DIE GLÜCKLICHEN BRÜDER

Es lebte einmal eine arme Witwe, die hatte drei Söhne, und alle miteinander besaßen nichts als die Hütte, in der sie wohnten, und eine Ziege, die ihnen Nahrung gab. Eines Tages kam die Frau in den Stall, um die Ziege zu melken; da lag das Tier steif und starr auf dem Boden und war tot.

Die arme Frau jammerte laut. "Was soll ich nur anfangen!" schluchzte sie. "Nun muß ich mit meinen Kindern verhungern!" Und in ihrer Verzweiflung beschloß sie, mit ihren drei Söhnen ins Wasser zu gehen, damit sie nicht den qualvollen Hungertod erleiden müßten.

Sie ging mit den Knaben zum Fluß und wollte gerade den jüngsten, ihren Liebling, hineinwerfen, da tauchte aus den Wellen eine blondhaarige Nixe hervor, die sprach zu ihr: "Was willst du deinen Kindern tun, Unselige?"

Weinend klagte die Mutter der Nixe ihr Leid, wie sie ihre Buben nicht mehr satt machen könnte und daß sie sich keinen andern Rat gewußt hätte, als mit ihnen den Tod im Wasser zu suchen. Da hatte die Nixe Mitleid mit ihr, tröstete sie und sagte: "Wenn du mir versprechen willst, von deinem sündhaften Vorhaben abzustehen, dann will ich jedem deiner Söhne etwas schenken, was ihm Glück bringen wird."

Die Mutter versprach alles und dankte der Nixe für ihre Güte. Die aber schenkte dem ältesten Knaben einen Faßhahn, aus dem, so oft man ihn aufdrehte, der köstlichste Wein floß. Dem zweiten gab sie eine Saattasche, die immer voll Samen war; wenn man davon ein Körnchen in die Erde legte, wuchsen gleich drei blanke Taler heraus.

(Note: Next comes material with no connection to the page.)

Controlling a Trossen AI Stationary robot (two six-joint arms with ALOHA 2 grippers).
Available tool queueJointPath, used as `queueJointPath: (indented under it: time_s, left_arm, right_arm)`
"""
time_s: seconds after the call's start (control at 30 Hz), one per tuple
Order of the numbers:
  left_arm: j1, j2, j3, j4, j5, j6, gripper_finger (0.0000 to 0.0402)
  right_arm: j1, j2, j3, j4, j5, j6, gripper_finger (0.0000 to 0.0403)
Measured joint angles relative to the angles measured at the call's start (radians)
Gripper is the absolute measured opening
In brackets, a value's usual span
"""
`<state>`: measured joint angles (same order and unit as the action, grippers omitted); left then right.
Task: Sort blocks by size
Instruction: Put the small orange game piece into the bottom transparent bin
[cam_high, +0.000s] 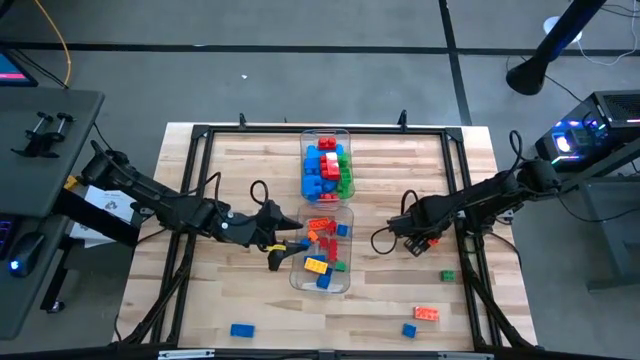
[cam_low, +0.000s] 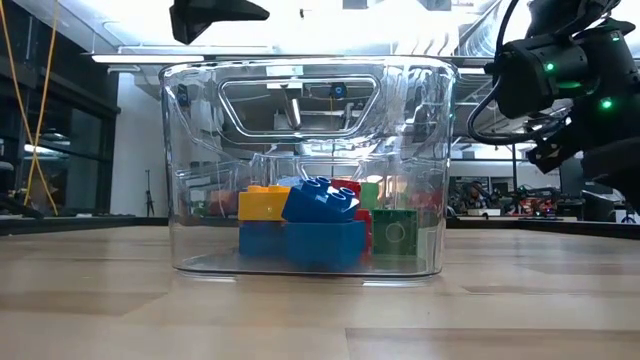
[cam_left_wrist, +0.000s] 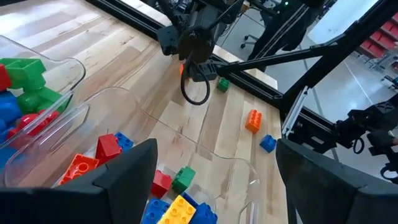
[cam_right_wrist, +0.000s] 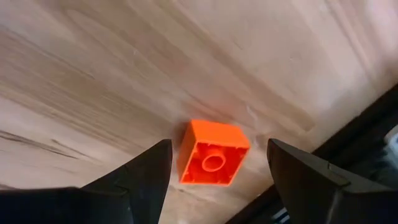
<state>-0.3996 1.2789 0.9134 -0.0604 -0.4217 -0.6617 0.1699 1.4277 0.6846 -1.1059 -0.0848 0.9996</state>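
Note:
Two clear bins stand mid-table. The far bin (cam_high: 326, 165) holds larger red, blue and green blocks. The near bin (cam_high: 322, 250) holds smaller mixed blocks. My left gripper (cam_left_wrist: 214, 168) is open and empty, above the near bin's left rim (cam_high: 296, 250). My right gripper (cam_right_wrist: 217, 180) is open, right of the bins, pointing down. Its fingers stand on either side of a small orange block (cam_right_wrist: 213, 152) without touching it. The block lies on the wood with its hollow underside showing.
Loose blocks lie on the table's near right part: a green one (cam_high: 447, 275), an orange one (cam_high: 426, 314) and a blue one (cam_high: 409, 330). Another blue one (cam_high: 241, 330) lies near left. A black frame rail (cam_high: 470, 250) runs close behind my right gripper.

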Motion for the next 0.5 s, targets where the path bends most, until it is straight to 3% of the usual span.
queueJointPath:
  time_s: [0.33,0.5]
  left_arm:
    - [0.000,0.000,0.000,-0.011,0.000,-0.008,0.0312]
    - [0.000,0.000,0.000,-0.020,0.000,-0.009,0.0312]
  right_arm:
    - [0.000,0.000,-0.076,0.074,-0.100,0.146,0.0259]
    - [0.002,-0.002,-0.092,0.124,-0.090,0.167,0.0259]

Der jüngste aber bekam ein Schwert, mit dem konnte man hundert Köpfe auf einen einzigen Streich abschlagen.

Nun waren sie mit einemmal alle Sorgen los. Der mittlere Junge mußte gleich eine Menge Taler säen, davon kauften sie sich ein steinernes Haus, in dem lebten sie herrlich und in Freuden, aßen vom Besten und tranken den Wein aus dem Hahn des ältesten dazu. Und wenn jemand was dagegen hatte, kam gleich der jüngste und schwang sein Schwert, so daß keiner sich traute, ihnen etwas in den Weg zu legen.

Als die Söhne erwachsen waren, starb die Mutter. Sie betrauerten sie so sehr, daß sie nicht mehr im Hause bleiben mochten, nun, da sie nicht mehr bei ihnen war. So wanderten sie miteinander in die Fremde.

Nach einiger Zeit kamen sie in ein Land, dessen König gerade in großer Not war. Zwei Nachbarkönige bedrohten ihn nämlich mit Krieg, und er hatte zuwenig Soldaten und kein Geld, um neue anzuwerben. Es fehlte ihm auch an Proviant für sein Heer, so daß selbst die wenigen Regimenter, die er besaß, unwillig waren und nicht in den Kampf gehen wollten. Da hatte der König im Lande verkünden lassen, er wolle demjenigen, der ihm aus dieser Bedrängnis helfe, sein halbes Königreich geben und die schönste seiner drei Töchter zur Frau.

Als unsere drei Wanderer das hörten, gingen sie geradewegs zum König und erboten sich, ihm zu helfen. Der eine fing an, Taler zu säen, bis er eine ganze Schatzkammer von Geld beisammen hatte. Nun konnte man Soldaten anwerben und für sie Getreide und Fleisch kaufen. Der andere verzapfte seinen Wein, der war so gut, wie ihn die Landeskinder noch nie getrunken hatten; da kamen die neugebackenen Krieger gleich in die richtige Kampfesstimmung. Der dritte aber ließ sich zum Generalfeldmarschall ernennen und führte die Armee in die Schlacht. So oft er sein Schwert ins feindliche Heer hineinsausen ließ, lagen hundert Mann hingemäht auf dem Feld. Da war der Krieg natürlich bald zu Ende, und man hatte nicht nur die Feinde zurückgeschlagen, sondern die beiden Nachbarreiche dem König erobert.

Der war nun nicht wenig froh. In seiner Dankbarkeit trat er die beiden eroberten Reiche gleich an zwei seiner Retter ab und teilte sein eigenes mit dem dritten. Und jedem der Brüder gab er eine Tochter zur Frau.